Data for analysis:
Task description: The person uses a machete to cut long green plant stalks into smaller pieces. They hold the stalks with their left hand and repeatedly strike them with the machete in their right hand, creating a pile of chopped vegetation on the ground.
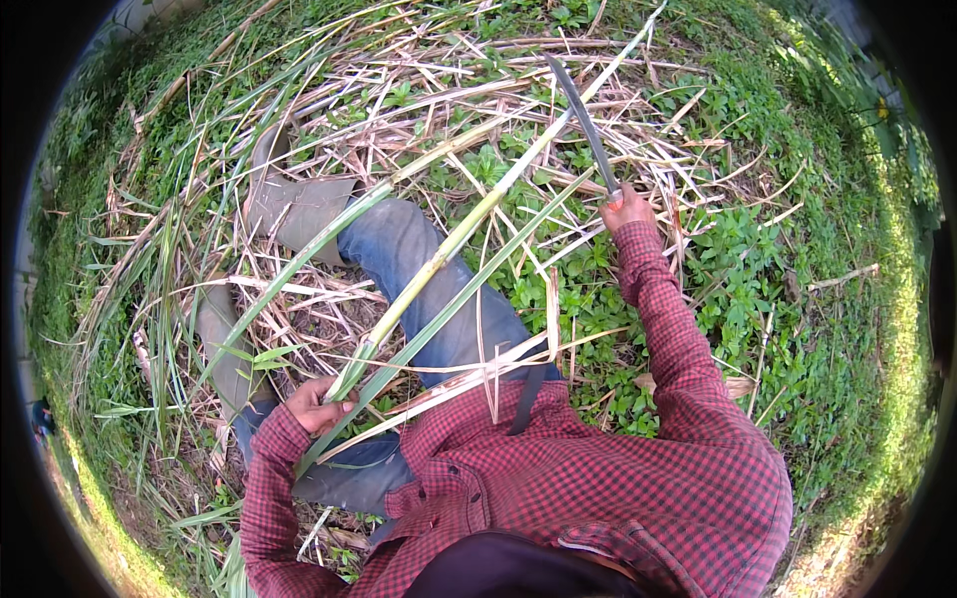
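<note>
My left hand [317, 407] is closed round the lower end of a long yellow-green cane stalk [469, 227]. The stalk slants up and away to the right across my lap, with long green leaves [439, 321] hanging beside it. In my right hand [628, 211], out to the right, is the handle of a machete. Its long dark machete blade [588, 128] points away from me and crosses the stalk's upper part. The handle is mostly hidden by my fingers. Strips of dry leaf [478, 377] lie over my lap.
I sit on the ground, legs bent, in jeans [399, 249] and grey boots [294, 214]. Dry stalk litter [399, 130] is spread ahead of my legs. Long green leaves [164, 329] are heaped at the left. Low green plants [748, 269] grow at the right.
</note>
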Available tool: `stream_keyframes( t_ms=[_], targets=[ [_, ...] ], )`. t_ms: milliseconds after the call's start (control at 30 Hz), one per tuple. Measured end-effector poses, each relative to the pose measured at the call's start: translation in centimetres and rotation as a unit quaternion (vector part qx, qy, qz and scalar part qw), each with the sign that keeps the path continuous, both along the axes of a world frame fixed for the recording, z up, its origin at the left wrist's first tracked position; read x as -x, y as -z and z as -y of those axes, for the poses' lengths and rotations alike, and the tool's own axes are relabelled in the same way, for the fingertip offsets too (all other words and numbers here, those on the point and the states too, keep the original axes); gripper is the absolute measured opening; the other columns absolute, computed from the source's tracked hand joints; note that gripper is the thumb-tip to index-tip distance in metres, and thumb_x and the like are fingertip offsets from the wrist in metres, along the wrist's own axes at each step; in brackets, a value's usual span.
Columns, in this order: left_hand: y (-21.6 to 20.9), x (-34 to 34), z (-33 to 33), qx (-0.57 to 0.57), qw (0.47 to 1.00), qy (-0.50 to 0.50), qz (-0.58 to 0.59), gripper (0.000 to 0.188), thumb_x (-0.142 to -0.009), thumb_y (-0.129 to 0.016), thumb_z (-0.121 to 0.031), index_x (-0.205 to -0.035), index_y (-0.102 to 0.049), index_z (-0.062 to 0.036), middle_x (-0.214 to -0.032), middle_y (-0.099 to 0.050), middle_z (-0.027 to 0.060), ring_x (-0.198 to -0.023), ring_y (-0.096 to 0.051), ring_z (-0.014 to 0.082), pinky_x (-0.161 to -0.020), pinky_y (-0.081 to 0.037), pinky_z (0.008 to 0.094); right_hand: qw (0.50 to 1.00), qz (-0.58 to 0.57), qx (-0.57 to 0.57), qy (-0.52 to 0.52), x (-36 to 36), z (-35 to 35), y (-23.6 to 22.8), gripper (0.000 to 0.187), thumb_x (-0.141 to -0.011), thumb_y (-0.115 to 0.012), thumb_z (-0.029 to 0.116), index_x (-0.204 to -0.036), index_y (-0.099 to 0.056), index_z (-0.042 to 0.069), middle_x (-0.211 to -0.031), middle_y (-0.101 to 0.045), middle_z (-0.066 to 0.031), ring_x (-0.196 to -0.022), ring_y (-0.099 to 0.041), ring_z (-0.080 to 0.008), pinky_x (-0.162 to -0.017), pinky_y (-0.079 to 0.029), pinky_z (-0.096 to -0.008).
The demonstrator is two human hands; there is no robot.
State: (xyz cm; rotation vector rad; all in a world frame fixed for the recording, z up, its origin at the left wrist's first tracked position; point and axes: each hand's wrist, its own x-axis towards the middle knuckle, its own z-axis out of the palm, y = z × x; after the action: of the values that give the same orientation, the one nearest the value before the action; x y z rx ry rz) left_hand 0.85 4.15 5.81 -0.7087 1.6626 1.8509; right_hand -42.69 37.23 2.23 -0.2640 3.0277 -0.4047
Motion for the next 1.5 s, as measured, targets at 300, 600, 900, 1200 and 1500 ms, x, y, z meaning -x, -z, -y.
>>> stream_keyframes(
  t_ms=[300,600,900,1200,1500],
  targets=[
    [0.9,0.1,0.3,0.618,0.768,0.019,-0.168,0.022,-0.088,-0.054,-0.02,-0.094,-0.058,0.0,-0.07,-0.057,0.0129,-0.063,-0.057,0.0336,-0.06,-0.048,0.0359,0.927,0.024,0.09,-0.363,-16.0,4.6,0.3,0.033,-0.072,-0.061,0.02,-0.101,-0.051,0.008,-0.087,-0.061,-0.0107,-0.08,-0.062,-0.0307,-0.068,-0.05,-0.0419],
    [0.0,-0.2,2.4,0.114,0.986,-0.094,-0.072,0.044,-0.097,-0.038,-0.038,-0.088,-0.06,-0.0008,-0.055,-0.051,0.0008,-0.042,-0.044,0.0088,-0.041,-0.037,0.0219,0.977,0.018,0.033,-0.212,-8.6,6.3,0.9,0.036,-0.071,-0.064,0.027,-0.101,-0.054,0.011,-0.081,-0.063,-0.0162,-0.081,-0.063,-0.0346,-0.071,-0.051,-0.0431],
    [2.4,0.2,1.9,-0.031,0.993,-0.102,-0.051,0.043,-0.097,-0.038,-0.038,-0.089,-0.058,-0.0009,-0.052,-0.051,0.0048,-0.037,-0.045,0.0124,-0.037,-0.039,0.0247,0.96,-0.007,-0.075,-0.268,-5.2,4.1,0.3,0.033,-0.075,-0.058,0.021,-0.104,-0.051,0.007,-0.084,-0.063,-0.0171,-0.082,-0.063,-0.0355,-0.075,-0.05,-0.046],
    [1.6,1.8,1.2,0.145,0.977,-0.143,-0.066,0.036,-0.097,-0.041,-0.033,-0.085,-0.055,-0.0028,-0.053,-0.051,0.0032,-0.039,-0.045,0.0107,-0.039,-0.037,0.0233,0.998,-0.004,-0.024,-0.061,3.5,3.9,1.3,0.042,-0.071,-0.067,0.033,-0.102,-0.06,0.007,-0.091,-0.065,-0.0191,-0.087,-0.063,-0.0358,-0.079,-0.049,-0.0444],
    [0.7,10.8,2.8,0.672,0.718,-0.076,-0.167,0.028,-0.081,-0.058,-0.017,-0.107,-0.058,-0.0069,-0.098,-0.063,0.0162,-0.084,-0.061,0.0357,-0.073,-0.049,0.0435,0.965,0.089,0.202,-0.139,-8.8,8.1,-0.1,0.044,-0.063,-0.07,0.031,-0.097,-0.06,0.004,-0.086,-0.065,-0.0171,-0.082,-0.063,-0.0334,-0.076,-0.049,-0.0395]
  ],
)
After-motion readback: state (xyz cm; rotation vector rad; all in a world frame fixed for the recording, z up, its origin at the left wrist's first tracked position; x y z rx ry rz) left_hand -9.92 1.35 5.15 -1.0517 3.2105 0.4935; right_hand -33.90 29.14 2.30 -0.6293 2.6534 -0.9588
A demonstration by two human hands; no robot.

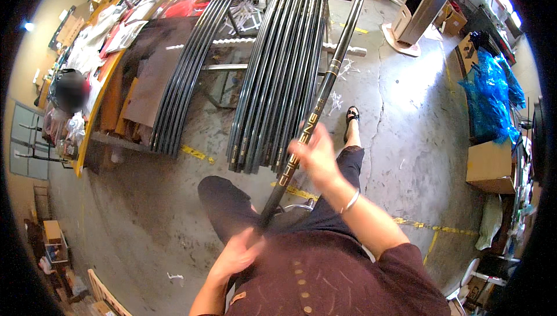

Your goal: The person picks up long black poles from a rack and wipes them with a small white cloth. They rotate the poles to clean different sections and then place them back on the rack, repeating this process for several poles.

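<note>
A long glossy black fishing rod with gold rings and gold lettering slants across my lap, its far end up and to the right. My right hand is closed around its middle, the thumb lying along it. At the near end, close to my waist, my left hand grips the rod; its fingers are slightly blurred. Just beyond my knees, a row of similar black rods lies side by side on a rack. A smaller row of black rods lies to its left.
A long table piled with wrappings and parts runs along the left. To the right are blue plastic bags and a cardboard box. A post-like stand rises at the far right. Yellow tape marks the concrete floor.
</note>
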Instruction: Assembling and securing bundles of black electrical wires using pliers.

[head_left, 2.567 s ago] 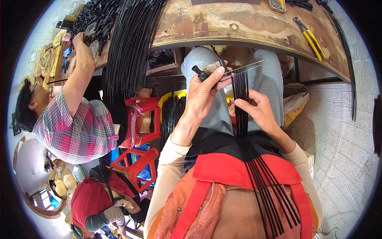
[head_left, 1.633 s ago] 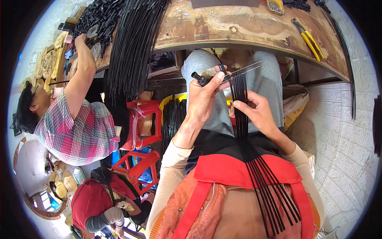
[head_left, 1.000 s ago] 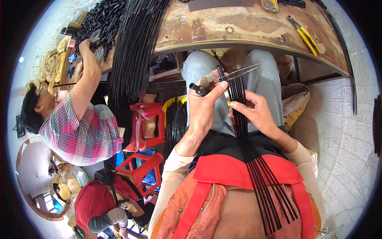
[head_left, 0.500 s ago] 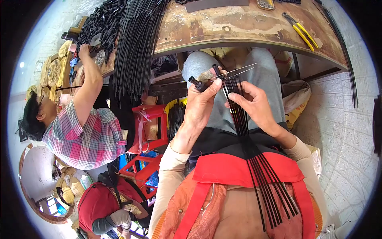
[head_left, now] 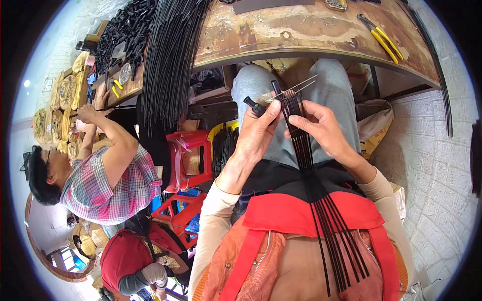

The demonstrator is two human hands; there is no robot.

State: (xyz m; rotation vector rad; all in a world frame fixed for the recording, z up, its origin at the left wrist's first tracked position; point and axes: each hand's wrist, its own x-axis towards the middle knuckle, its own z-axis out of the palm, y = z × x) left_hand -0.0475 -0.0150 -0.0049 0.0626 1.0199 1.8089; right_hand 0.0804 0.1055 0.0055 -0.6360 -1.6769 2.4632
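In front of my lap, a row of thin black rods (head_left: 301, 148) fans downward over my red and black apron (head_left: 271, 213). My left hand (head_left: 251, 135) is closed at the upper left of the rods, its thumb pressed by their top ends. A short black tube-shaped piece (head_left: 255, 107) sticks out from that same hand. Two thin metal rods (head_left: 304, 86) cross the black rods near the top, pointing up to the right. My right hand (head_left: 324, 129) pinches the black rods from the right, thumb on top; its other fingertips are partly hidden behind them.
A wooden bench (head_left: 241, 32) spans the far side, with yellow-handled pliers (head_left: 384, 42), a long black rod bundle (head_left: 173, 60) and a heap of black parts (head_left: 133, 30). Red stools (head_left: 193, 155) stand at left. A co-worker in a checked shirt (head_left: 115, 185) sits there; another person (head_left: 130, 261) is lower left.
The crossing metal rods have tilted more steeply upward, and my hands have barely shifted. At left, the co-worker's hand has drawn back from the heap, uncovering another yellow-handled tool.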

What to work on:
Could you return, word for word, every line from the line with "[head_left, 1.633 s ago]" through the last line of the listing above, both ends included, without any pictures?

Written response:
[head_left, 1.633 s ago] 
[head_left, 1.000 s ago] 
[head_left, 0.500 s ago] 
[head_left, now] 

The demonstrator is two human hands; there is no robot.

State: (xyz m; rotation vector rad; all in a world frame fixed for the recording, z up, its origin at the left wrist's first tracked position; point and axes: each hand's wrist, its own x-axis towards the middle knuckle, its own z-axis out of the palm, y = z × x) left_hand -0.0475 -0.0150 -0.0049 0.0626 1.0199 1.8089; right_hand 0.0804 0.1055 0.0055 -0.6360 -1.6769 2.4632
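In front of my lap, a row of thin black rods (head_left: 301, 148) fans downward over my red and black apron (head_left: 271, 213). My left hand (head_left: 251, 135) is closed at the upper left of the rods, its thumb pressed by their top ends. A short black tube-shaped piece (head_left: 255, 107) sticks out from that same hand. Two thin metal rods (head_left: 304, 86) cross the black rods near the top, pointing up to the right. My right hand (head_left: 324, 129) pinches the black rods from the right, thumb on top; its other fingertips are partly hidden behind them.
A wooden bench (head_left: 241, 32) spans the far side, with yellow-handled pliers (head_left: 384, 42), a long black rod bundle (head_left: 173, 60) and a heap of black parts (head_left: 133, 30). Red stools (head_left: 193, 155) stand at left. A co-worker in a checked shirt (head_left: 115, 185) sits there; another person (head_left: 130, 261) is lower left.
The crossing metal rods have tilted more steeply upward, and my hands have barely shifted. At left, the co-worker's hand has drawn back from the heap, uncovering another yellow-handled tool.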

The exercise ends with this answer.